Companies were ‘nationalized’ by Hitler’s government, meaning that individuals were not allowed to own, or make decisions about, businesses. The economy was ‘socialist’ because it had high rates of taxation, because healthcare and education were state owned and state operated, because the government dictated the exact price at which nearly everything was bought and sold, and because the government dictated the wages which people earned at any and every job.

Walter Eucken, the Freiburger Schule, and the Freiburger Kreis all saw the connection between individual political liberty and free markets.

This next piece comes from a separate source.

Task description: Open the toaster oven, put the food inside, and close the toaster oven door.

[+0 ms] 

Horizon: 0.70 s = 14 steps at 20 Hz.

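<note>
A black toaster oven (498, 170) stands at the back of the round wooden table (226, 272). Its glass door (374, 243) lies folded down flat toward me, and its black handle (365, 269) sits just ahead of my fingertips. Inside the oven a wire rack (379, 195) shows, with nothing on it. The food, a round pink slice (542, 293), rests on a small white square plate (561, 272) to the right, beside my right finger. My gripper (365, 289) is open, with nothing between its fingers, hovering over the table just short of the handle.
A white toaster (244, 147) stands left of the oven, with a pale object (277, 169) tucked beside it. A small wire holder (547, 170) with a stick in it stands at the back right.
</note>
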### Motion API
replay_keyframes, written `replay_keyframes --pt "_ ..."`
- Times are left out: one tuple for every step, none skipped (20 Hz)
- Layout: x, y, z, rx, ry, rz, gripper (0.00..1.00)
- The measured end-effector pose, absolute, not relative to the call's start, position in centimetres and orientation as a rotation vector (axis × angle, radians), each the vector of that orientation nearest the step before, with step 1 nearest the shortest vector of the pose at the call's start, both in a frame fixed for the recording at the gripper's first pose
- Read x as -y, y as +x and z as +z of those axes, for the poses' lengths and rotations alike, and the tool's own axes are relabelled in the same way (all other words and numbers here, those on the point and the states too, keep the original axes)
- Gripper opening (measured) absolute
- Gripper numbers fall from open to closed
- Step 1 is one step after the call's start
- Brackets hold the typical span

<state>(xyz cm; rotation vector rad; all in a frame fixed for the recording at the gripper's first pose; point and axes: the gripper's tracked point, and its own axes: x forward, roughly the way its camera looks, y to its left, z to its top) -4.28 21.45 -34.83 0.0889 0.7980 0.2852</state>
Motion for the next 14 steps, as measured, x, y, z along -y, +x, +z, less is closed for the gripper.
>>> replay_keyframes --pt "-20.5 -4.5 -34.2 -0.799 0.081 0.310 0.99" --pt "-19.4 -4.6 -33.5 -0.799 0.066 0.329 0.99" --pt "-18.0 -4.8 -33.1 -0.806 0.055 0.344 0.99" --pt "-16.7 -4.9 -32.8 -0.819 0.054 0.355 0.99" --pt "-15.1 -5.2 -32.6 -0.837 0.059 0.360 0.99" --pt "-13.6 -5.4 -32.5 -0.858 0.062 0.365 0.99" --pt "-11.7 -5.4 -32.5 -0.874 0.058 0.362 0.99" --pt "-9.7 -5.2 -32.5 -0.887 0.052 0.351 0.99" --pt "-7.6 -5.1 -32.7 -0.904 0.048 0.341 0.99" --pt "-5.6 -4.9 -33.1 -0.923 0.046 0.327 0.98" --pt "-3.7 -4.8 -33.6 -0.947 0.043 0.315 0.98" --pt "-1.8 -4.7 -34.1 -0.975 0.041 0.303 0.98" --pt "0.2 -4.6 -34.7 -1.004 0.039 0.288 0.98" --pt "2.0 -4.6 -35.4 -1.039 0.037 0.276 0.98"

Only in a free market environment could the dignity of human life be respected.

Deregulation and lower rates of taxation would erase the foundations on which the Holocaust was carried out. As historian Henry Wallich writes,

During the Nazi period, the school represented a kind of intellectual resistance movement, requiring great personal courage as well as independence of mind. The free market doctrine protested against the dominant conditions of the times. It sought to construct an ideal system that would embody the opposites of these conditions and guard against relapses. The most oppressive condition was totalitarianism.

Three core ideas would effectively erase the horrors of Naziism: first, personal freedom and individual political liberty; second, eliminate government planning and control; third, eliminate cartels and monopolies.

When planning and controls are eliminated, the people who work in a factory can decide if they want to build 5000 or 6000 cars next year. The people in the bakery decide if they want to produce 400 or 500 loaves of bread per day.

This same flexibility would extent to setting prices and wages. Such flexibility and autonomous decisionmaking allows the economy to explore new options, respond to changing circumstances more quickly, and fine-tune itself with more nuance. Henry Wallich writes:

Freedom therefore is the prime tenet of the doctrine, and its program is designed to safeguard freedom. Planning and controls were a second major aspect of the contemporary scene. The free market doctrine rejects all planning and controls except those needed to insure competition. A third important fact of German economic life was cartelization of industry. The free market doctrine opposes all restraints upon competition.

Walter Eucken and his colleagues in Freiburg saw how the Nazi economic system led to monopolies and cartels. Cartels are groups of companies in the same industry which effective function as monopolies, setting prices and enforcing those prices because they are collectively the sole source of the product.

Monopolies form and exist only because of the government’s collusion in their formation and continued existence. David Henderson writes:

The school’s members believed in free markets, along with some slight degree of progression in the income tax system and government action to limit monopoly. (Cartels in Germany had been explicitly legal before the war.) The Soziale Marktwirtschaft was very much like the Chicago school, whose budding members Milton Friedman and George Stigler also believed in a heavy dose of free markets, slight government redistribution through the tax system, and antitrust laws to prevent monopoly.

The powerful ideas of Walter Eucken and the Freiburger Schule influenced Ludwig Erhard. Appointed by Konrad Adenauer, Erhard shaped the German postwar economic system, and succeeded Adenauer as chancellor in 1963.